Some of the artists’ books come across almost as diaries of their artistic practice, as in page after page, you can see them trying out idea after idea. Some ideas get worked over in great detail; these exist side by side with other ideas that aren’t developed past sketches. But in each case, they give a sense of what the artists are working on, honing their interests and their skills. Tiny Portals, by Kate Quarfordt, “was a glimpse into my daily practice of making art in old books, approaching the page as a portal to a luminous dreamscape or a vividly re-imagined reality,” Quarfordt writes. “This body of work evolved at onset of the pandemic as a way to grapple with the expansiveness of our inner lives in a moment of isolation and dislocation.” Judging from the contents of the book she created, Quarfordt used the time alone to find layers of meaning, within herself and on the page.

Hafsa Nouman’s piece, Muhje Ghar Jana Hai?, meanwhile, is a poetic encounter with memories, and reminiscence of a house in particular in her native Pakistan. “It is the house, the home of our dreams, of my dreams, standing in the perfect sun of a cool summer breeze underneath the shade of the jamun and mango trees with bats circling its night skies, making me afraid to go to the chatt to witness the ever-present stars,” she writes. “These houses live detached from the world of the ever-existing mundane challenges of adulthood. Their memories are colored with childhood idolisation and romanticism, which makes them exist completely free from the tribulations that every such home has to face. In the case of 13-B, Lake Road, the tribulations are felt a bit too often as a barely audible, almost abstracted, vague vibration in the earth, caused by the Orange Line, pierces through nostalgia and wistfulness, letting foreboding silence take over. This anxiety stems from realising the impermanence of the house, of knowing how the environment in which the house is situated will force it to not exist. It makes one restlessly search for the familiar, which can be recreated and revisited often without physically inheriting the collection of the home. The familiar for me are the wrought iron patterns, which serve as totems and emblems, representing my grandmothers and with that the transcendental love, affection, patience, and acceptance they radiated. The intent was to archive and preserve these patterns by creating stencils of them, and allow one to revisit these homes, beyond the isolated memories of their existence, and answer honestly to the question—would I still want to live in this house?”
The question is fair because of the changes wrought to the neighborhood by development and by climate change, which has ravaged Pakistan in recent years. “As one ascends Lake Road from Jain Mandir, driving parallel to the Orange Line, right next to the Akbari store and car mechanic workshops, a metal gate leads into a beautiful pre-partition house, Abbas Mansion,” Nouman writes. “The house is sandwiched between a grey building on the left and a lush green lawn in front, which is often flooded by monsoon rains and frequented by mosquitoes, with Anjuman Madrassat-ul-Banat girls’ swimming pool on the right. At the back, its baramda and lawn are under heavy construction because a few months ago, they were forcibly taken by the government. Despite being surrounded by gigantomania, infrastructural development, land encroachment, and drainage and sewage problems, the home still stands gracefully in the middle.”
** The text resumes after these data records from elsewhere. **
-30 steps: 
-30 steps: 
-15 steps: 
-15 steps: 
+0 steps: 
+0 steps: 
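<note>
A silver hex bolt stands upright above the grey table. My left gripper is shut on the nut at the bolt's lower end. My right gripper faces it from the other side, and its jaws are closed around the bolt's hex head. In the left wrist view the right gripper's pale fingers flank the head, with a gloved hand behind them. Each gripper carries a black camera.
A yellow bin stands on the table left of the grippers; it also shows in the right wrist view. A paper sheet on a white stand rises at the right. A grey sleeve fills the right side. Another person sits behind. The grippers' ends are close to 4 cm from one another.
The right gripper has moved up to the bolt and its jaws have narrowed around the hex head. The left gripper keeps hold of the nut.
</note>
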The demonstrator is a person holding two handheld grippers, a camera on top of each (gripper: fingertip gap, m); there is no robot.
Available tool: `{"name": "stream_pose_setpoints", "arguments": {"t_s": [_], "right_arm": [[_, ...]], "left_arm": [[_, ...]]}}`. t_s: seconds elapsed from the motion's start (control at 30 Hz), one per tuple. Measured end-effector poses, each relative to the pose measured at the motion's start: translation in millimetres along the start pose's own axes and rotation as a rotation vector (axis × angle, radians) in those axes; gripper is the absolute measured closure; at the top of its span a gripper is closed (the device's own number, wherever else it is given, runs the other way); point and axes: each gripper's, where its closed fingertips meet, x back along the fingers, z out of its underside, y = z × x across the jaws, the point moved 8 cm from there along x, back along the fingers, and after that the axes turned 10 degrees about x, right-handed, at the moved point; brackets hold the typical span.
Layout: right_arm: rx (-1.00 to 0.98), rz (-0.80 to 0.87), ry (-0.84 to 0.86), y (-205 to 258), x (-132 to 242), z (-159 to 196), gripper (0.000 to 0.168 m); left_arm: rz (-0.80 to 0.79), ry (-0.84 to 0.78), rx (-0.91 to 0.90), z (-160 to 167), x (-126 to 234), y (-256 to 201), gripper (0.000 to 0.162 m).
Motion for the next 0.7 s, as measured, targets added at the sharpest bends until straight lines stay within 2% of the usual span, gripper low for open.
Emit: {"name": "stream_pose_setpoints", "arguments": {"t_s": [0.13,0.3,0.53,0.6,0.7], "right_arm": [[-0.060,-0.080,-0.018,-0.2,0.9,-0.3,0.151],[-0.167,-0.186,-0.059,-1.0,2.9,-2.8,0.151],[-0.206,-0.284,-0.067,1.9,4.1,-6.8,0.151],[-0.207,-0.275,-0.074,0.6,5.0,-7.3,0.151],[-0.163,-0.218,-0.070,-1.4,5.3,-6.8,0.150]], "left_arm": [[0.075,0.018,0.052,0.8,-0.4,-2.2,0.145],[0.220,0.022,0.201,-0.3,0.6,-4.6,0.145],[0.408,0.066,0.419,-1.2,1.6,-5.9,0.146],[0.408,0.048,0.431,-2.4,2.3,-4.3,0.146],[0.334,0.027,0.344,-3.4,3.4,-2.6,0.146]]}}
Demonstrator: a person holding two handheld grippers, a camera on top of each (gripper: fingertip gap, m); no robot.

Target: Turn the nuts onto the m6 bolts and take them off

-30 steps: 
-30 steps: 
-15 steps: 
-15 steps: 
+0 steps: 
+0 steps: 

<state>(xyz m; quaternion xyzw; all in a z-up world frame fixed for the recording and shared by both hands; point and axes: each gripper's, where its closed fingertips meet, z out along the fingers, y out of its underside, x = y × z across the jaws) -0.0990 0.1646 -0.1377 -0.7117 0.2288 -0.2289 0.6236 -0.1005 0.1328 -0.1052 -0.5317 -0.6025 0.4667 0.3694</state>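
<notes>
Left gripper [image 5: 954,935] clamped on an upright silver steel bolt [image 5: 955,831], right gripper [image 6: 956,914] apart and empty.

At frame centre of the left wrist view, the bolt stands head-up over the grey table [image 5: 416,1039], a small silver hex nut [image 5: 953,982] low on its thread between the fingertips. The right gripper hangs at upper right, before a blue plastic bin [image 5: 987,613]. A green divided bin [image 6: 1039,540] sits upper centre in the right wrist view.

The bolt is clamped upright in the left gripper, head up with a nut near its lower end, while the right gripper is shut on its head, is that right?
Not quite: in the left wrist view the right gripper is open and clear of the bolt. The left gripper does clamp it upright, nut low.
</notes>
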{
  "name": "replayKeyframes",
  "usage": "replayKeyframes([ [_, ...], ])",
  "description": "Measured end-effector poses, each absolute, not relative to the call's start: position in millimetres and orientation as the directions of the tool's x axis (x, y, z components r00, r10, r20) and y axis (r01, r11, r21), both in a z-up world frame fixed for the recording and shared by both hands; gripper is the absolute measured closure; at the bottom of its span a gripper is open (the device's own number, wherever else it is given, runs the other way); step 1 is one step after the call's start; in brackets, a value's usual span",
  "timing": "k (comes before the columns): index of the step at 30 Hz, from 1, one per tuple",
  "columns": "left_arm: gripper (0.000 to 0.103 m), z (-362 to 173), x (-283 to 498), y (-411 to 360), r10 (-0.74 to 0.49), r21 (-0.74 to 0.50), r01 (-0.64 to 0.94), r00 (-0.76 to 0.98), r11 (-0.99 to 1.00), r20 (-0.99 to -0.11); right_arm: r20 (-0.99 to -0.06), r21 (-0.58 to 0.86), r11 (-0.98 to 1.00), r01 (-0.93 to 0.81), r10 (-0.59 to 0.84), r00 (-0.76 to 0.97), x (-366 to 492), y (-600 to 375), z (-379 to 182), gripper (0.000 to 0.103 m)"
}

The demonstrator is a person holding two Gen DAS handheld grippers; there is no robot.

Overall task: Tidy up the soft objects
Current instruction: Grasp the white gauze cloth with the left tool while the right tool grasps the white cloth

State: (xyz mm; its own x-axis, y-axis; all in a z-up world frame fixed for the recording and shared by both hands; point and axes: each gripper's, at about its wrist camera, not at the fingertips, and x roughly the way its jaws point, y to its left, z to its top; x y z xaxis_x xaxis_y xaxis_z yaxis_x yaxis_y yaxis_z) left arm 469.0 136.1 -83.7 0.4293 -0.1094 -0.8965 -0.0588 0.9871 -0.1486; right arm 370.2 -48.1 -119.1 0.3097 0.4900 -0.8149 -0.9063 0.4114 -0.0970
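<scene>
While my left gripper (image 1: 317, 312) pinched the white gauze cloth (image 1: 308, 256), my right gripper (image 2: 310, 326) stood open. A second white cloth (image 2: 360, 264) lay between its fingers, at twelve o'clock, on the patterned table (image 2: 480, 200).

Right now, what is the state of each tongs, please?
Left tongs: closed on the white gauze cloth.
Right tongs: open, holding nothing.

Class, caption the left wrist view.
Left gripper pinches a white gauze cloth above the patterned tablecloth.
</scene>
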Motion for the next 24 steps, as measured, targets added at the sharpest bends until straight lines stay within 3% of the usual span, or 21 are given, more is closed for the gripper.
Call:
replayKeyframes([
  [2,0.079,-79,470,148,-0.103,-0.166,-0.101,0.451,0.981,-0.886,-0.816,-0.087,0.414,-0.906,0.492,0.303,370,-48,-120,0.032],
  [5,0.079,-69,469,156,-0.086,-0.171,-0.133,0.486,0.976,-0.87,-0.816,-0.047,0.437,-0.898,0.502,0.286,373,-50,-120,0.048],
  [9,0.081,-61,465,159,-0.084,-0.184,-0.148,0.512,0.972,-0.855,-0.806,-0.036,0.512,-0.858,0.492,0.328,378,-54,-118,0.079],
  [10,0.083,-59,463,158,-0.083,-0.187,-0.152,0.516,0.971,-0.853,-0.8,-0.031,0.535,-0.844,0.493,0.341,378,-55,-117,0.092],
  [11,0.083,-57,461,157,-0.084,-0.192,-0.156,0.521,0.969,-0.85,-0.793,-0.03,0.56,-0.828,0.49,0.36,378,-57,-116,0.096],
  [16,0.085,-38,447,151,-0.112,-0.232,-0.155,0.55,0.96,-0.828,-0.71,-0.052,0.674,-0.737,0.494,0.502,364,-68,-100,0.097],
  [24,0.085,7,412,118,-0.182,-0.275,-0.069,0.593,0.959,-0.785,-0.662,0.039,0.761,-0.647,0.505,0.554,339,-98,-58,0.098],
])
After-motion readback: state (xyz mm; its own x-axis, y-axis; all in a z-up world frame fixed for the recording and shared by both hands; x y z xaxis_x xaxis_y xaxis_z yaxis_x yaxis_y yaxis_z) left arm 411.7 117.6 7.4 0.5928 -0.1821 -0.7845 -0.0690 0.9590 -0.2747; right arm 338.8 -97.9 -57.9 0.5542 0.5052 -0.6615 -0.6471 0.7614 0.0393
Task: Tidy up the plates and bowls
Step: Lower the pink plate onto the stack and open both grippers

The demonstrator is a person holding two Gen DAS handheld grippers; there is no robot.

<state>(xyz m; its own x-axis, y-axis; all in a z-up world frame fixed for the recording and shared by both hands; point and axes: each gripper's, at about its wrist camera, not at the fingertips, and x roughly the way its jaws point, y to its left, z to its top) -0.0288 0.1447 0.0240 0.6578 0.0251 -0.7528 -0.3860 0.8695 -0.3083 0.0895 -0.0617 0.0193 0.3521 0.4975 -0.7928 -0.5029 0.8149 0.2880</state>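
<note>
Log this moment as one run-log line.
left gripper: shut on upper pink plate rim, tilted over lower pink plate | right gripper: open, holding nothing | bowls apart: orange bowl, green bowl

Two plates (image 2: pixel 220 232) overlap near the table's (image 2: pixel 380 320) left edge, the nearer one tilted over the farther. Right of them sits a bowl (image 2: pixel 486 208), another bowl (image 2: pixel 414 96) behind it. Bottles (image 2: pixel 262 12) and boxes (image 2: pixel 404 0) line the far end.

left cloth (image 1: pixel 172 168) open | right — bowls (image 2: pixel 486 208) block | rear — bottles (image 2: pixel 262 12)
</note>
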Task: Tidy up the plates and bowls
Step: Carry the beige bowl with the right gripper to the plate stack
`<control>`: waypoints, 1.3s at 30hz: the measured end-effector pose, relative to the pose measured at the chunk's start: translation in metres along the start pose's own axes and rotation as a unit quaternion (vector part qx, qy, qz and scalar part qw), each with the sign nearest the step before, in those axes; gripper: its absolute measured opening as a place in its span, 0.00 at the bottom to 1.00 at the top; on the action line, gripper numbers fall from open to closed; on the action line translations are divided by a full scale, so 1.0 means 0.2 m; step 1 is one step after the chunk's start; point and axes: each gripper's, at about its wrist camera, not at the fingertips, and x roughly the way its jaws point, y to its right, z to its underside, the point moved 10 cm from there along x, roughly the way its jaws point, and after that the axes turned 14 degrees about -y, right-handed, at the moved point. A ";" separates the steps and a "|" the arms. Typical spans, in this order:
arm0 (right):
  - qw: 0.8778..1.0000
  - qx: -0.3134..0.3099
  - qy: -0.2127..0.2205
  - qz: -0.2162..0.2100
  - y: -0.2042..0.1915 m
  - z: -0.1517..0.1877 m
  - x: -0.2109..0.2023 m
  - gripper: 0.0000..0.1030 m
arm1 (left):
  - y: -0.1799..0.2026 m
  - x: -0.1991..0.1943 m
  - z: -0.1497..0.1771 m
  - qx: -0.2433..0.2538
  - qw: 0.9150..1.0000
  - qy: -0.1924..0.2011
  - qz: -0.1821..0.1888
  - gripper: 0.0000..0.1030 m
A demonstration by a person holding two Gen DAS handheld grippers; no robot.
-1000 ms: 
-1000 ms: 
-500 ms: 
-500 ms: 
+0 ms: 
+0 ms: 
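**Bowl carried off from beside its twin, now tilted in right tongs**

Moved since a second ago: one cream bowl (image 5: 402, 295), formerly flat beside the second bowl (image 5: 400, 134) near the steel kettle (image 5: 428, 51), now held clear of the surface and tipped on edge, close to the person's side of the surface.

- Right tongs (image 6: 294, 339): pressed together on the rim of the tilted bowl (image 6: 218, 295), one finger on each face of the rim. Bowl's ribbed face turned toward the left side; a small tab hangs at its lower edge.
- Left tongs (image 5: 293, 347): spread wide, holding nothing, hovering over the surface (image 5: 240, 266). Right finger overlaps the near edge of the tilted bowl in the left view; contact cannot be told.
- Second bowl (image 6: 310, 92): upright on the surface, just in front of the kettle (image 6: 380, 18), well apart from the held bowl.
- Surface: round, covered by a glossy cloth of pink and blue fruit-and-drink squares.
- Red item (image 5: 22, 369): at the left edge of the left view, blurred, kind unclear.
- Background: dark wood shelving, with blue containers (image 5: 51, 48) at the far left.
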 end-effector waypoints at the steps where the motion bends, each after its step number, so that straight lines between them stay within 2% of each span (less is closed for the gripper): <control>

In their experiments with form, layout, and content, each of the artists pushes boldly at the definition of what a book can be. But in another sense, each artist remains true to the basic function we expect of all books. Nouman’s assiduous copying of wrought iron patterns, Quarfordt’s washes of color, Hatry’s owls, and Langford’s floating quotes are each, in their own way, preserving knowledge, and presenting it to us, their readers, to interpret and reinterpret, reflecting on the world and ourselves.